Schwärze
Es war Abend geworden. Es hing noch etwas Sonne am Himmel, viel war es nicht mehr. Nachdem sie die Ketten der Arbeit endlich
abgeworfen hat, ging sie nicht nach Hause. Wozu auch. Dort wartete nichts,
dem sie Wert zuschrieb. Nutzlose Staubfänger brauchte sie nicht - nicht jetzt. Wie sie nichts und niemanden brauchte. Nichts und niemand brauchen wollte. Sie lief los, wohin wusste sie nicht. Auch das war nicht wichtig. So schlenderte sie in ihren Gedanken verloren die Straßen entlang. Unterwegs streifte sie einen Spätverkauf, griff nach der billigsten Flasche Wodka aus dem tiefsten Regal, bezahlte und ging weiter. Nicht mehr lange dauerte es, sie wurde müde und beschloss, sich auf die in näherkommende Parkbank zu setzen.

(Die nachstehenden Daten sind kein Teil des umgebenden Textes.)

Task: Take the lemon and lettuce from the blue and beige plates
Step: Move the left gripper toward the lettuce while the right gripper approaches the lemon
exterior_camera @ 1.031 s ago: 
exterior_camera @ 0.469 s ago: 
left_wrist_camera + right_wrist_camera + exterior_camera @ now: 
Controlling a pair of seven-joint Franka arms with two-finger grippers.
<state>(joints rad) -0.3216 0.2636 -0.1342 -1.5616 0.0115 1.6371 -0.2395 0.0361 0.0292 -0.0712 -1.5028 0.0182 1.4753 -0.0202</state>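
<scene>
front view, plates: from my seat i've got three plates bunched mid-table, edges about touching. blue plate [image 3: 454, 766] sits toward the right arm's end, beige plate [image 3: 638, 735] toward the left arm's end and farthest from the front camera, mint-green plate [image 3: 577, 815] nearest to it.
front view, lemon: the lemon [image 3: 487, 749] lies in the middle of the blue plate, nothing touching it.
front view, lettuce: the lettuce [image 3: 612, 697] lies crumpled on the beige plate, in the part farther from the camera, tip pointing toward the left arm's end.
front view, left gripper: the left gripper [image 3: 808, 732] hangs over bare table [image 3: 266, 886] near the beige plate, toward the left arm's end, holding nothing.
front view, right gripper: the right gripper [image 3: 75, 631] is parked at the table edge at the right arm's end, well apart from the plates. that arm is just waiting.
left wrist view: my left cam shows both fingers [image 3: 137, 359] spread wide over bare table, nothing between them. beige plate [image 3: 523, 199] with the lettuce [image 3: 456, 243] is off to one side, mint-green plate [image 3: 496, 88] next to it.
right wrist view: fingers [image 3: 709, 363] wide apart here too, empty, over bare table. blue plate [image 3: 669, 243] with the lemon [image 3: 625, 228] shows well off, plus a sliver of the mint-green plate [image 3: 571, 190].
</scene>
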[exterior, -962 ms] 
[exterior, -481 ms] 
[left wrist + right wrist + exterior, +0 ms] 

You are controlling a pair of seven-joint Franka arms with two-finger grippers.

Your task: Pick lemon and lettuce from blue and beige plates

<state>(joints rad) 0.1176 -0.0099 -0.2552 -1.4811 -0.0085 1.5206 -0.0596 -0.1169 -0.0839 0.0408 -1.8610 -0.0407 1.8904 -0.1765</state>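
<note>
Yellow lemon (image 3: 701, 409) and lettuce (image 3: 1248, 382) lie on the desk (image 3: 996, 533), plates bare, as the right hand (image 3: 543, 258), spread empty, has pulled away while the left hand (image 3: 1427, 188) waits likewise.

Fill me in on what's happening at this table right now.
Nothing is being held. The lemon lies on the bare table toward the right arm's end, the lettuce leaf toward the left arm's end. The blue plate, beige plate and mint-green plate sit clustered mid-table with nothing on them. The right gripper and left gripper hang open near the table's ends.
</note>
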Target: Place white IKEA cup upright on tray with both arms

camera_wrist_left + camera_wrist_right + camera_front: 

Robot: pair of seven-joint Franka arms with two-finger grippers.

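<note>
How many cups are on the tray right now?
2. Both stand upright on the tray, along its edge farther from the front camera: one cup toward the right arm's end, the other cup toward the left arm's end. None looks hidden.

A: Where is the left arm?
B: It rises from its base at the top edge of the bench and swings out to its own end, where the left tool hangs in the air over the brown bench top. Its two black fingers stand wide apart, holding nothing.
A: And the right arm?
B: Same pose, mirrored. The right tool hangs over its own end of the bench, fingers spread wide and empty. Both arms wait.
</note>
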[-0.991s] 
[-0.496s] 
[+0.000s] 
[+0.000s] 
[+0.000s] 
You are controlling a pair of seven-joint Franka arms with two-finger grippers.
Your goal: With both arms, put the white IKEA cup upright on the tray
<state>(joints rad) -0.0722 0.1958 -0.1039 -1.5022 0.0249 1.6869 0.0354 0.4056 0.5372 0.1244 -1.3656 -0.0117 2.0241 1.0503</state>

Nun sitzt sie da. Es ist inzwischen dunkel geworden, die Straßen werden nur noch von Reklame und Laterne erleuchtet. Sie greift in ihre Tasche, stellt die Flasche neben sich. Sie greift erneut in die Tasche und zieht einen Lederbeutel hinaus. Sie öffnet den Beutel, steckt einen Wattefilter zwischen ihre Lippen. Darauf folgt ihr ein dünnes Blättchen in die Hand, welches sie mit Tabak und Filter füllt. Routinemäßig, einer Maschine gleich, dreht sie ihre Zigarette. Es dauert einen kurzen Moment, sie denkt an etwas, nur flüchtig. Dann steckt sie die Gedrehte an und nimmt den ersten, tiefen, erlösenden Zug. Sie muss morgen arbeiten, es interessiert sie nicht. Jetzt, rauchend, öffnet sie den gekauften Schnaps. Es ist ihr Flaschengeist, der ihr den Wunsch erfüllt, sie von ihrem Leid zu erlösen. Kurz schließt sie die Augen, spricht sich selbst zu: Auf jedes Ende folgt ein neuer Anfang. Sie sagt diesen Satz oft, doch sie glaubt schon lange nicht mehr daran. Es vergeht eine Stunde, die Kippen zu ihren Füßen häufen sich, der Inhalt der Flasche schwindet. Es bleibt ein Drittel im Glas, sie hat genug. Schwankend kämpft sie sich in Richtung Wohnung. Es fällt ihr schwer zu gehen, sie ist betrunken. Aber sie ist zufrieden. Sie ist abgelenkt von ihren Gedanken, die sie nüchternen Geistes quälend heimsuchen. Sie kommt an, steht vor der Tür. Der Schlüssel öffnet das Schloss, sie betritt ihr vermülltes Zimmer und fällt ins Bett, schläft sofort ein. Sie trägt noch ihre Stiefel. Sie wird morgen früh vom Schrei des Weckers in den neuen Tag zurückgezogen werden. Sie wird duschen und noch bevor sie sich anzieht, wird sie wieder schwarz tragen.